В этот момент к ним подошла официантка. Она сняла с головы чашку и поставила ее перед девушкой, затем тронула ее за плечо. Та подняла веки, стремительным движением вынула из ушей наушники от плеера и рассеянно спросила:
— Что, простите?
— Ваш капучино, — ответила официантка и отошла.
— Спасибо, — сказала ей вслед девушка и только теперь посмотрела на Ираклия.
И тут ему стало совершенно отчетливо ясно, что она — это Долли, а Долли — это она. Он вряд ли смог бы объяснить вспыхнувшее в нем прозрение — момент узнавания. Вполне возможно, это была очередная материализация астральных тел, или петля времени, или Долли уколола палец о веретено и проспала сто лет, или еще черт знает что, но перед ним сидела девушка его мечты — дышала, моргала и смотрела прямо на него.
— Ираклий, — сказала она и улыбнулась.
— Да, — улыбнулся ей в ответ Ираклий.
— Ираклий, — повторила она более настойчиво. — Пора вставать.
Ираклий открыл глаза и увидел маму.
— Просыпайся, завтрак уже на столе.
Жора привычно проснулся на офисном диванчике, потянулся и зевнул. Солнце светило в окно, делясь последним осенним теплом, отбрасывая множество бликов на стены и потолок. Он поднялся, накинул на плечо полотенце и вышел в приемную. Даша уже была на своем месте.
— Доброе утро! — сказал Жора и поморщился.
— Доброе утро. Как спалось?
— Прекрасно, — ответил он. — Только запах… Странный у нас какой-то запах.
Даша пожала плечами:
— У меня насморк. Ничего не чувствую. Хочешь кофе?
— С удовольствием, — сказал Жора и присел в кресло.

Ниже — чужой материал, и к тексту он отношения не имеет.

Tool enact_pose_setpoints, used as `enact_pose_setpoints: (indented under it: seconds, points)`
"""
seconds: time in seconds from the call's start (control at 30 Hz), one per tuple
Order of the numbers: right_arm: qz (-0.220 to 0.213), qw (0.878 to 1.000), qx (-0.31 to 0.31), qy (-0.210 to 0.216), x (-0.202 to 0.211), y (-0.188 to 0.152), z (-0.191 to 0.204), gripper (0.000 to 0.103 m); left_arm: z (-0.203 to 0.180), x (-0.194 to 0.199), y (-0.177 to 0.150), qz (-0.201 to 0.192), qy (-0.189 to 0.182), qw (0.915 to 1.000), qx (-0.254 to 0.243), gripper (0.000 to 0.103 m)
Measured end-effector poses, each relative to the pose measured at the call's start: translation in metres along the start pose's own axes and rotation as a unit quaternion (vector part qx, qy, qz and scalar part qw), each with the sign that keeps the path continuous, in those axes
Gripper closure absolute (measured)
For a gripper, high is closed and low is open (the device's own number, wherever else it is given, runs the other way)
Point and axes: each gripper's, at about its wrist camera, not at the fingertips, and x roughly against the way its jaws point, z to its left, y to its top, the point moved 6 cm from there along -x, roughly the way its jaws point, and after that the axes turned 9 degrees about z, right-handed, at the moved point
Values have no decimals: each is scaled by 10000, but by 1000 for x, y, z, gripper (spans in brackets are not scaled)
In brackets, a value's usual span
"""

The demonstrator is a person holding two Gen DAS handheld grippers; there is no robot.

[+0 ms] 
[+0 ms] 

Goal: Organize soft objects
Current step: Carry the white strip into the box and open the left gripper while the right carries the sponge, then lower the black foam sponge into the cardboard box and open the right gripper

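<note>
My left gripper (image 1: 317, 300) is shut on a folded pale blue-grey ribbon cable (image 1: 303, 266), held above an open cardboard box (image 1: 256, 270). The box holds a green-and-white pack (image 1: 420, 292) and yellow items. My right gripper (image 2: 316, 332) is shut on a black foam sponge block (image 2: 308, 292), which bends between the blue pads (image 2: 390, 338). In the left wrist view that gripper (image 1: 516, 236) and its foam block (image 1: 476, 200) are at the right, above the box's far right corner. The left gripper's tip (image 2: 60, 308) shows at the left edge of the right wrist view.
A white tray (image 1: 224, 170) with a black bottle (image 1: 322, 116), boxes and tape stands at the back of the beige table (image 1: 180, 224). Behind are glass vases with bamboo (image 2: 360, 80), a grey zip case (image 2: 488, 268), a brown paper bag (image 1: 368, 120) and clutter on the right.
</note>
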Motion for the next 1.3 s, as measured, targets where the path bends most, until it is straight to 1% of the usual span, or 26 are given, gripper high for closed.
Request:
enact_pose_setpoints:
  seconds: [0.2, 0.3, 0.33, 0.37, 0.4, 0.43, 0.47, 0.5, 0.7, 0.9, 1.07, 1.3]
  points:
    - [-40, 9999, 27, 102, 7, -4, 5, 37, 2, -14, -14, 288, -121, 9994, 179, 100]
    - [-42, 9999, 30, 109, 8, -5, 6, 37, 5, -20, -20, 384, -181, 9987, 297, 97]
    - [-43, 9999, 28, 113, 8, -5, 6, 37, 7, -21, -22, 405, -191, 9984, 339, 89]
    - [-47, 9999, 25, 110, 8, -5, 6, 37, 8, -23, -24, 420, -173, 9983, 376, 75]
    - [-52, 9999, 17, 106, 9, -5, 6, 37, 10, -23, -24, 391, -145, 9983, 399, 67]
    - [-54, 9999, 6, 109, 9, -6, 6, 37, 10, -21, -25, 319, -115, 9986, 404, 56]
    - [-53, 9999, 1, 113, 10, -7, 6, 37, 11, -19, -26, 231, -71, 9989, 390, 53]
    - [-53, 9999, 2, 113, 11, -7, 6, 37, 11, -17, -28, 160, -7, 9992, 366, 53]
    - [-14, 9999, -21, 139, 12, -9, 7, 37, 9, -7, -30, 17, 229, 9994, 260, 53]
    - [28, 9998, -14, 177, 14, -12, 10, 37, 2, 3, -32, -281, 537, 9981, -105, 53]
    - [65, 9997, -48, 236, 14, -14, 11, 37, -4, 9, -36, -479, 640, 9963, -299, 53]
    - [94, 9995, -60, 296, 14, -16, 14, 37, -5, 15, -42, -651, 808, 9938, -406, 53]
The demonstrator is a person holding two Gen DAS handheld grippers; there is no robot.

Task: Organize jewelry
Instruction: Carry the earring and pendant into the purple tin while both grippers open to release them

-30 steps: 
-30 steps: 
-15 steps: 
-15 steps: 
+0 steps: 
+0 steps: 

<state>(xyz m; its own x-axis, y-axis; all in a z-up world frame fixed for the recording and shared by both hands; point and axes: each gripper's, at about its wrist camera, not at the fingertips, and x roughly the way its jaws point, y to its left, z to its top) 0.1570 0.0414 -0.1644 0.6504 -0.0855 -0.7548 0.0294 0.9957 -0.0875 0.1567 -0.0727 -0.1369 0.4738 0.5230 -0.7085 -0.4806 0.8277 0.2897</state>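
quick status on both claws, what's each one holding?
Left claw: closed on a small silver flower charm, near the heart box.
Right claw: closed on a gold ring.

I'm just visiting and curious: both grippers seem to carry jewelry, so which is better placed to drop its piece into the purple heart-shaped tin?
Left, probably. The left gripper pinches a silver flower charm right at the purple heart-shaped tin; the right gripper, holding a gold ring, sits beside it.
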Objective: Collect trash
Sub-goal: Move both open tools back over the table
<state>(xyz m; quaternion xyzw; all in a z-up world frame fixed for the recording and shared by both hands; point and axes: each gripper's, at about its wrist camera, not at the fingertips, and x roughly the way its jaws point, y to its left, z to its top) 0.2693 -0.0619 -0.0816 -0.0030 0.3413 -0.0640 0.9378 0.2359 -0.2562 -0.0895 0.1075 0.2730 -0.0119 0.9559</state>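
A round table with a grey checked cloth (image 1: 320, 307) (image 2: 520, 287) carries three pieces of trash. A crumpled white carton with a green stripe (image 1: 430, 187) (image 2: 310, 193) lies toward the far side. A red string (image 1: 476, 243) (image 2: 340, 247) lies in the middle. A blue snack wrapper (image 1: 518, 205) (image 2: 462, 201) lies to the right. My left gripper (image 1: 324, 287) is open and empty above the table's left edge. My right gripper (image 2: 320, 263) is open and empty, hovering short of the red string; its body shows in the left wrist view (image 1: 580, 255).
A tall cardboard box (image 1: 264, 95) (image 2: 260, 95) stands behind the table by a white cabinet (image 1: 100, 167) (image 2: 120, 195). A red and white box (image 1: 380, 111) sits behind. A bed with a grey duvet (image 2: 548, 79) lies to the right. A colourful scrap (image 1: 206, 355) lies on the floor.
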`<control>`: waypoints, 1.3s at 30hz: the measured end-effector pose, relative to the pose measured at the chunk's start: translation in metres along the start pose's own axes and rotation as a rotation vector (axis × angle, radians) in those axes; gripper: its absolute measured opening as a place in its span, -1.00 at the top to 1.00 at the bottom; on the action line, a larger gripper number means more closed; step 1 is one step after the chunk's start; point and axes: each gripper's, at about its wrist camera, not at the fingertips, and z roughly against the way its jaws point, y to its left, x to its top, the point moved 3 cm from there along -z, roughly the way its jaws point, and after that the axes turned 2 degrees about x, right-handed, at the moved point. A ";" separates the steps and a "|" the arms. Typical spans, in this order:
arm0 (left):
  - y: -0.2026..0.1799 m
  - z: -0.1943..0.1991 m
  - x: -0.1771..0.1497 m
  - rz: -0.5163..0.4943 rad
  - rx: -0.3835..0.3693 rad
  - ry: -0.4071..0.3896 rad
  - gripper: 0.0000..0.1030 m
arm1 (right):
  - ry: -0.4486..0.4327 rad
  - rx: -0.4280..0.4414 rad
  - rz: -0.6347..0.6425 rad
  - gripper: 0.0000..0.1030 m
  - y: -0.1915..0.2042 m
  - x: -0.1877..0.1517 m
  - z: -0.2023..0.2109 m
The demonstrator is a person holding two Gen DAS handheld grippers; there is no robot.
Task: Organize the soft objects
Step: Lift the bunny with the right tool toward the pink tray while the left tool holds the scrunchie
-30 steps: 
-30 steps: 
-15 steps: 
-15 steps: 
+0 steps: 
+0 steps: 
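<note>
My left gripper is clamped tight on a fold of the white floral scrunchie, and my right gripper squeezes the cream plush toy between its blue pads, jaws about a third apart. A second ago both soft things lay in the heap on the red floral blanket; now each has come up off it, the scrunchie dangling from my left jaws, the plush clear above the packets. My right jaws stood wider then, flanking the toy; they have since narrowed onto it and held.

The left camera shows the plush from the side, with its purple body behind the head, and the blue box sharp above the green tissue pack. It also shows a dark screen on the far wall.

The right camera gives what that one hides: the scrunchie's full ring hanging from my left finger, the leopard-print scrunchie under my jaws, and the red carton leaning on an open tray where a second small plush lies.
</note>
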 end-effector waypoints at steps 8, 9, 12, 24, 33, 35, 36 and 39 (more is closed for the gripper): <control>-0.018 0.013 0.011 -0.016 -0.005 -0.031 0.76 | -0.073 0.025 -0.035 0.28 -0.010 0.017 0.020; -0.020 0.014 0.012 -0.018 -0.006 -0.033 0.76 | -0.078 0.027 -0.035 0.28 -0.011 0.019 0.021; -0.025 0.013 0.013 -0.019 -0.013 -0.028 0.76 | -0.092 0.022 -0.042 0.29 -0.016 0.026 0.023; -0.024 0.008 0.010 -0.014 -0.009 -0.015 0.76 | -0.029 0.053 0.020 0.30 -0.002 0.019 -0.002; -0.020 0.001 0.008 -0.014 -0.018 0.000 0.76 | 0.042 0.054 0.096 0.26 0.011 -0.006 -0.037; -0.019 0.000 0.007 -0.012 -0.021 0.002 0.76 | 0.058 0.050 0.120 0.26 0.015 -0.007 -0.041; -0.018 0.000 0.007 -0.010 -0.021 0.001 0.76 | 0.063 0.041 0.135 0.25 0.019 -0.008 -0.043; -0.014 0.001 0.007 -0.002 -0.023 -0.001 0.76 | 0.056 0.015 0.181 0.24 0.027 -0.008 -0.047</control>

Даша включила кофеварку — та фыркнула, загудела, коричневая жидкость плотной струей потекла в чашку. В тот же момент на стойку ресепшн прыгнула циветта и свысока посмотрела на Жору.
Даша поставила перед ним кофе.
Жора отпил и поморщился:
— Странный вкус. И запах… Это что за кофе?
— О! — сказала Даша многозначительно и указала соответствующим пальцем на животное. — Это циветта. Зверек такой. Водится в Юго-Восточной Азии.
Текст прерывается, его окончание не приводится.